10: Episode 2; Lewis Arnold; Jonathan Brackley & Sam Vincent; 6 November 2016 (UK); 2.27 (UK)
20 February 2017 (US): 0.57 (US)
Hester tortures the captive for information, to Max and Leo's horror, and discovers that the conscious synths are being held in a facility called the Silo. Mia's boss Ed begins to become suspicious of her behaviour and discovers her true nature when she is burned. Distraught, she argues with Leo over whether they are capable of leading the way for the new synths when they have barely lived themselves. Laura considers whether or not to represent Niska, ultimately agreeing to after Niska turns herself over to the authorities. Mattie retrieves Odi from the scrapheap. Without Milo's knowledge, Athena unsuccessfully attempts to transfer V into the body of one of the conscious synths. Karen and Pete learn of a class of synths being sold on the black market known as seraphim. Max secretly releases the prisoner, but Hester pursues him and drowns him in a puddle.

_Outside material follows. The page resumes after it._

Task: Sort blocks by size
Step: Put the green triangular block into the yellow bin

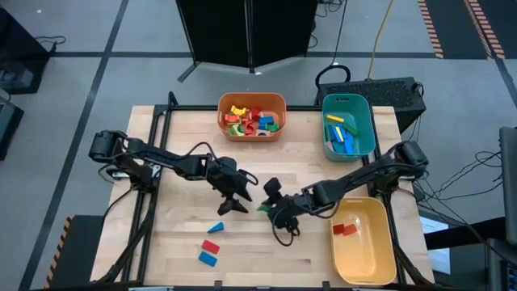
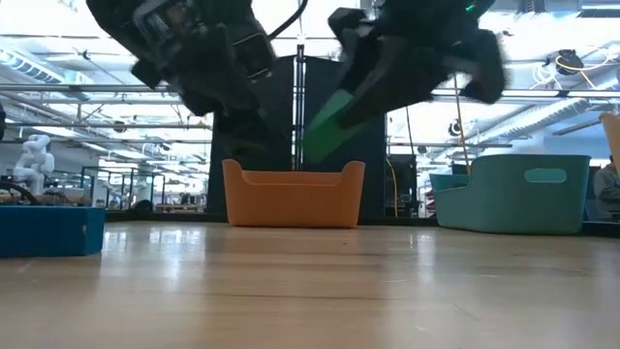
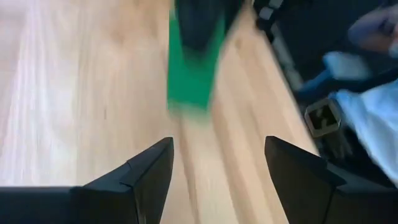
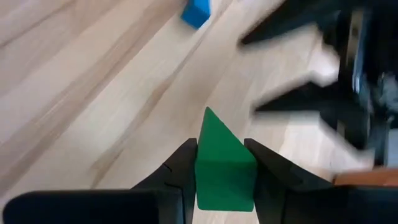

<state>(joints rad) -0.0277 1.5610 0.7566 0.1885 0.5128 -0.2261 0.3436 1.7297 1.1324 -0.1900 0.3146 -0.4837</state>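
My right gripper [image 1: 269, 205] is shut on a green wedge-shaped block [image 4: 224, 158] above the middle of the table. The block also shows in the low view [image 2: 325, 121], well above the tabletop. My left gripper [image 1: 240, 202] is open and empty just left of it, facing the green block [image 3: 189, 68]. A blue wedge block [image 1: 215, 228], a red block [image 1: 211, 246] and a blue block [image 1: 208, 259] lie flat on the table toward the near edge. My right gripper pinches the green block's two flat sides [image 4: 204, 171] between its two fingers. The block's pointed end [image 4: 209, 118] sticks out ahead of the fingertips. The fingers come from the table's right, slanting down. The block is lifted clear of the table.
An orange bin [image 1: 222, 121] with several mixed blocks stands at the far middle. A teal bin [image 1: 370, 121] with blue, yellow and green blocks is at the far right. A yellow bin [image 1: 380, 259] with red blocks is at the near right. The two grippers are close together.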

11: Episode 3; Carl Tibbetts; Charlie Covell & Iain Weatherby; 13 November 2016 (UK); 1.87 (UK)
27 February 2017 (US): 0.42 (US)
Following the disappearance of their captive, Leo and the synths are forced to abandon their hideout, although Mia decides to stay to pursue her romantic feelings for Ed. Niska's consciousness tests begin and Laura struggles to elicit an emotional response from her. Mattie finds Laura's copy of the consciousness code and awakens Odi. While Joe becomes concerned about Sophie's increasingly deadpan behaviour, Toby befriends a 'synthie' named Renie who is devoted to acting like a synth. Karen returns to work, but her bag splits at the pub, forcing Pete to deactivate and drain her. Athena visits her comatose daughter in hospital, whose mind has been digitised in the form of V, and later blackmails Hobb into giving her information on the original conscious synths.
12: Episode 4; Carl Tibbetts; Joe Barton; 20 November 2016 (UK); 1.63 (UK)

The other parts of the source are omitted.